DIRECTIONS FOR THIS TASK: Every entry that follows should be written out again exactly.

RECORDED INFORMATION:
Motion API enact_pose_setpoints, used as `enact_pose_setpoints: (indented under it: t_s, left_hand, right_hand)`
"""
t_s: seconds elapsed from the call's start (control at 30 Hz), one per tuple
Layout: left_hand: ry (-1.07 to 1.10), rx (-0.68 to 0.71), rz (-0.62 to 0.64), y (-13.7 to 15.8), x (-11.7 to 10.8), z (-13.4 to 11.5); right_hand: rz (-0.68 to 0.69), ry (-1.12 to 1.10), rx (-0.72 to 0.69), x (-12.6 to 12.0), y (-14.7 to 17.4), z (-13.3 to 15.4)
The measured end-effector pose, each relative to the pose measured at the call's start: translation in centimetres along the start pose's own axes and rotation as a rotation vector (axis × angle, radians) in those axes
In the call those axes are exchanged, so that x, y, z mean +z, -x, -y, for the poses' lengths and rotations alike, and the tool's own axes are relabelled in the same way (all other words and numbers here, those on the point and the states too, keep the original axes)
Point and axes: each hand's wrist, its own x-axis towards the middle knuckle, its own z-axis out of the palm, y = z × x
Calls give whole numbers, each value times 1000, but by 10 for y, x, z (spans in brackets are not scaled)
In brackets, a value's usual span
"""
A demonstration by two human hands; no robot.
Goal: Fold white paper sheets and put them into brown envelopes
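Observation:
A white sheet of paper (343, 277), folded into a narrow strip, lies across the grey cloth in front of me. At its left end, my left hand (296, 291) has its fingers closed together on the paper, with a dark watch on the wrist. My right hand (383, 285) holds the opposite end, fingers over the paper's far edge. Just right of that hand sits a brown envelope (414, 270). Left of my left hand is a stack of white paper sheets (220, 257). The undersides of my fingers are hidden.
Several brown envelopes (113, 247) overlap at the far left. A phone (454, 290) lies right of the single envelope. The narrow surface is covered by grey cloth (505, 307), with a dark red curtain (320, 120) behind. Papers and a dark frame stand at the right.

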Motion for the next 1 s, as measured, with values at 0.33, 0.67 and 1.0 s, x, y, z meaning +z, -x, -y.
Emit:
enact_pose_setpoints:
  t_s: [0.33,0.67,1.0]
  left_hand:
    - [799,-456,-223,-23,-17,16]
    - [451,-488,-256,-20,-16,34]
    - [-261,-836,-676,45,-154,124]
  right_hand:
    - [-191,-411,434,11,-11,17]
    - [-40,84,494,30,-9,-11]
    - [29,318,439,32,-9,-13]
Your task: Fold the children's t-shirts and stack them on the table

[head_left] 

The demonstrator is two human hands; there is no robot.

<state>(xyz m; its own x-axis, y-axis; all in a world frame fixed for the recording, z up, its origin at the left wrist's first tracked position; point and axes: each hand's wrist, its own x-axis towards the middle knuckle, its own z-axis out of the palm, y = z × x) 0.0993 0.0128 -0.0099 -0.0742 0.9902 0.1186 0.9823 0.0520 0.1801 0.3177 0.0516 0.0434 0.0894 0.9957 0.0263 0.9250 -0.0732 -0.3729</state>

ANSWER TO THE PROBLEM:
Motion API enact_pose_setpoints, used as `enact_pose_setpoints: (indented under it: t_s, left_hand, right_hand)`
"""
t_s: seconds elapsed from the call's start (control at 30 Hz), one per tuple
Layout: left_hand: ry (-1.07 to 1.10), rx (-0.68 to 0.71), rz (-0.62 to 0.64), y (-13.7 to 15.8), x (-11.7 to 10.8), z (-13.4 to 11.5); right_hand: rz (-0.68 to 0.69), ry (-1.12 to 1.10), rx (-0.72 to 0.69), x (-12.6 to 12.0), y (-14.7 to 17.4), z (-13.3 to 15.4)
The measured end-effector pose, each relative to the pose measured at the call's start: translation in centimetres along the start pose's own axes and rotation as a rotation vector (axis × angle, radians) in those axes
In the call those axes are exchanged, so that x, y, z mean +z, -x, -y, for the poses' lengths and rotations alike, and the tool's own axes are relabelled in the same way (all other words and numbers here, those on the point and the states too, keep the original axes)
Point and axes: each hand's wrist, its own x-axis towards the middle knuckle, its own z-axis out of the palm, y = z × x
Calls give whole numbers, each value times 1000, but by 10 for y, x, z (spans in brackets are not scaled)
In brackets, a value's usual span
"""
A demonstration by two human hands; no robot.
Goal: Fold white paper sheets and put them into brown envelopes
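Observation:
A white sheet of paper (343, 277), folded into a narrow strip, lies across the grey cloth in front of me. At its left end, my left hand (296, 291) has its fingers closed together on the paper, with a dark watch on the wrist. My right hand (383, 285) holds the opposite end, fingers over the paper's far edge. Just right of that hand sits a brown envelope (414, 270). Left of my left hand is a stack of white paper sheets (220, 257). The undersides of my fingers are hidden.
Several brown envelopes (113, 247) overlap at the far left. A phone (454, 290) lies right of the single envelope. The narrow surface is covered by grey cloth (505, 307), with a dark red curtain (320, 120) behind. Papers and a dark frame stand at the right.
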
Motion for the next 1 s, as measured, with values at 0.33, 0.67 and 1.0 s, x, y, z meaning +z, -x, -y.
Emit:
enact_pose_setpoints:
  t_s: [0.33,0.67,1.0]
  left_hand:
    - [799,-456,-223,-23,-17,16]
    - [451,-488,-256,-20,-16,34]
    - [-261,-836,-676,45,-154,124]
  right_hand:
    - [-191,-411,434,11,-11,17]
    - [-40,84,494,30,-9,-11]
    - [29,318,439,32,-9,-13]
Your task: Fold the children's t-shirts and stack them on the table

[head_left] 

The demonstrator is two human hands; there is no robot.

<state>(xyz m; its own x-axis, y-axis; all in a world frame fixed for the recording, z up, its origin at the left wrist's first tracked position; point and axes: each hand's wrist, its own x-axis towards the middle knuckle, its own z-axis out of the palm, y = z × x) 0.0993 0.0128 -0.0099 -0.0742 0.9902 0.1186 0.9823 0.0520 0.1801 0.3177 0.0516 0.0434 0.0894 0.9957 0.0263 0.9250 -0.0732 -0.3729</state>

No more is needed to finish this exercise.